- DIRECTIONS FOR THIS TASK:
Work out how many lines in the data below include "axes", then reply with that number only.

== DATASET CONTENT ==

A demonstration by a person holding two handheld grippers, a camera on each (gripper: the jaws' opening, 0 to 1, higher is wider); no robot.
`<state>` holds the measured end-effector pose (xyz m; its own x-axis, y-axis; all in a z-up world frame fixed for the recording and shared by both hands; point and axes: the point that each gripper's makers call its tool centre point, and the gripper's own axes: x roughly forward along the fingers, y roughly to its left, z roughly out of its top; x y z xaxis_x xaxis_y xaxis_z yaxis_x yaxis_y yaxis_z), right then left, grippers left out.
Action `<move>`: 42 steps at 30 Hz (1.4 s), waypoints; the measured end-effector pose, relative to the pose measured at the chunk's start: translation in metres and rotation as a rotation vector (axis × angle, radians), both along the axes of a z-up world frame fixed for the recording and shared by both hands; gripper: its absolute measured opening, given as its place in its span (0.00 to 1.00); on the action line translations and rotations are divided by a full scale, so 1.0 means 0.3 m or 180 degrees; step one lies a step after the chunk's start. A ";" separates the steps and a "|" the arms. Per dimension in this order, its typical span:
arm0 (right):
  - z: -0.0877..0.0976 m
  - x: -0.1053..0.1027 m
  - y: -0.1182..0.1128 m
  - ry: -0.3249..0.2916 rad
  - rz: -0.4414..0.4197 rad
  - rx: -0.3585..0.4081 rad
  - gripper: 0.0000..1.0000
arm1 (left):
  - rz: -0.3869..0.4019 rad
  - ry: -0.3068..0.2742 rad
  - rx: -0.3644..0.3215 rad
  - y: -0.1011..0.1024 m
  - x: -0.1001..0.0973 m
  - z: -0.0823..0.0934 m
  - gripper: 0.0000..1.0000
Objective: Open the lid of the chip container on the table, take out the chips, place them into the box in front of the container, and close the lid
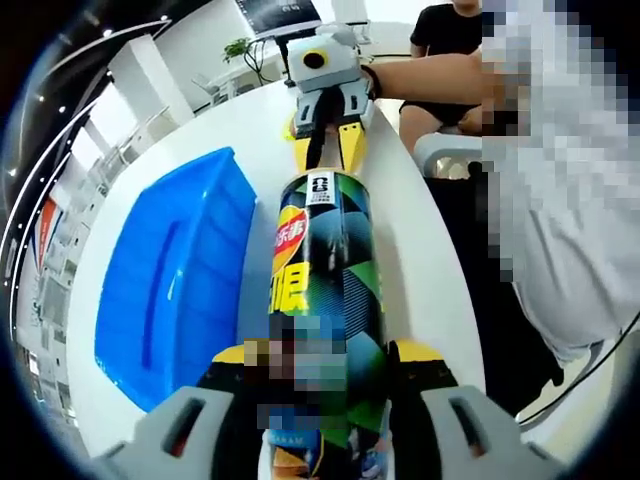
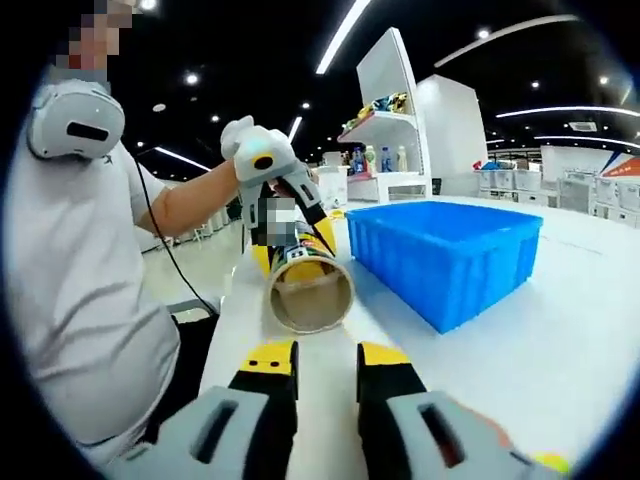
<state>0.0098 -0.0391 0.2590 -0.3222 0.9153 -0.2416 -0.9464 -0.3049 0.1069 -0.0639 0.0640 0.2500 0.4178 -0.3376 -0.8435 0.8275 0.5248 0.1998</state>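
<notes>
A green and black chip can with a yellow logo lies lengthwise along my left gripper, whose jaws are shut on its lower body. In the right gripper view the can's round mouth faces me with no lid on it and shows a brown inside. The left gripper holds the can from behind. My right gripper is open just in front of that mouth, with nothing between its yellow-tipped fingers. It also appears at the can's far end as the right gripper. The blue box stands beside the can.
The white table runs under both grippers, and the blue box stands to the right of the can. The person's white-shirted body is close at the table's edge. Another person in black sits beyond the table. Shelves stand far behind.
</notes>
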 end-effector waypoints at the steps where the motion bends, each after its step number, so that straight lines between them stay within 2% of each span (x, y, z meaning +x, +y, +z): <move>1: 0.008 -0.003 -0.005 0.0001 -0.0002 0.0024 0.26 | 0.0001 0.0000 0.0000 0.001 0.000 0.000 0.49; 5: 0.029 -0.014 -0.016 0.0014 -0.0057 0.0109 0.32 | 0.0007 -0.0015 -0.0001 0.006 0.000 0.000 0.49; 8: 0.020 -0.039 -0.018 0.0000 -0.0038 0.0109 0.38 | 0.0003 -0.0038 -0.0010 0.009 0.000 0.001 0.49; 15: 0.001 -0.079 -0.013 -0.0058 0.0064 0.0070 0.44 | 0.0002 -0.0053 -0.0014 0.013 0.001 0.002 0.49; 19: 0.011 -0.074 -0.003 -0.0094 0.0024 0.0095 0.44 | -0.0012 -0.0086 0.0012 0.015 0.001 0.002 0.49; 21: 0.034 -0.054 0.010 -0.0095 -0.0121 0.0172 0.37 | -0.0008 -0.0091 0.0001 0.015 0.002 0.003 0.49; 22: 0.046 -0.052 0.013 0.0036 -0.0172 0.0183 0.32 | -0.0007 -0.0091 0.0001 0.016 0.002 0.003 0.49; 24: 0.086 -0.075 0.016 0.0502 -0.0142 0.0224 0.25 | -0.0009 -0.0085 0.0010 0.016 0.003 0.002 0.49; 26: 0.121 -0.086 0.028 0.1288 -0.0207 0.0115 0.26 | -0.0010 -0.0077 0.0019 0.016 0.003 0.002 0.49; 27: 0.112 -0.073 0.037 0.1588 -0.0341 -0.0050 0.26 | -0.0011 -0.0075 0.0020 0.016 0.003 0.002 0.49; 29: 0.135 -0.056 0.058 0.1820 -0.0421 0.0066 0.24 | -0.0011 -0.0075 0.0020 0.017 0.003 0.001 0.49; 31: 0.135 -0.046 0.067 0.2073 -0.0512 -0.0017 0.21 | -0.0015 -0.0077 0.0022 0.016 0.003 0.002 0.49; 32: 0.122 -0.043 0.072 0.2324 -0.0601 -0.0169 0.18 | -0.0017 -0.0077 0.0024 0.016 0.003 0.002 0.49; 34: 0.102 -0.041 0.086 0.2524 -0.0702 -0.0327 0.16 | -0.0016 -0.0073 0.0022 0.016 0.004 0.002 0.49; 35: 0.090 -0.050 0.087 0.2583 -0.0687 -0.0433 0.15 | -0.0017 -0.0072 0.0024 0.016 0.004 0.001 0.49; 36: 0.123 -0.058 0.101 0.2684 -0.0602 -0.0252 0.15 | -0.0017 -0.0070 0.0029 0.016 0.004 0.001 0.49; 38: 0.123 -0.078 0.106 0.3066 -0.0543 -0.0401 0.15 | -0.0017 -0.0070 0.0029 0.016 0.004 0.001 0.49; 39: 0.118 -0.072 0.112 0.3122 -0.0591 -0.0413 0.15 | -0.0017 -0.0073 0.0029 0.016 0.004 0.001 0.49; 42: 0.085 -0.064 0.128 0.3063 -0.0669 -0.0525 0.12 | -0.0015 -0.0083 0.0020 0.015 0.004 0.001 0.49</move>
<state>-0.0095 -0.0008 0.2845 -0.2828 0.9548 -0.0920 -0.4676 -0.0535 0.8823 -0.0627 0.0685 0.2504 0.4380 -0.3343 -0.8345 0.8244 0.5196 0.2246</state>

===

- COMPLETED TASK:
2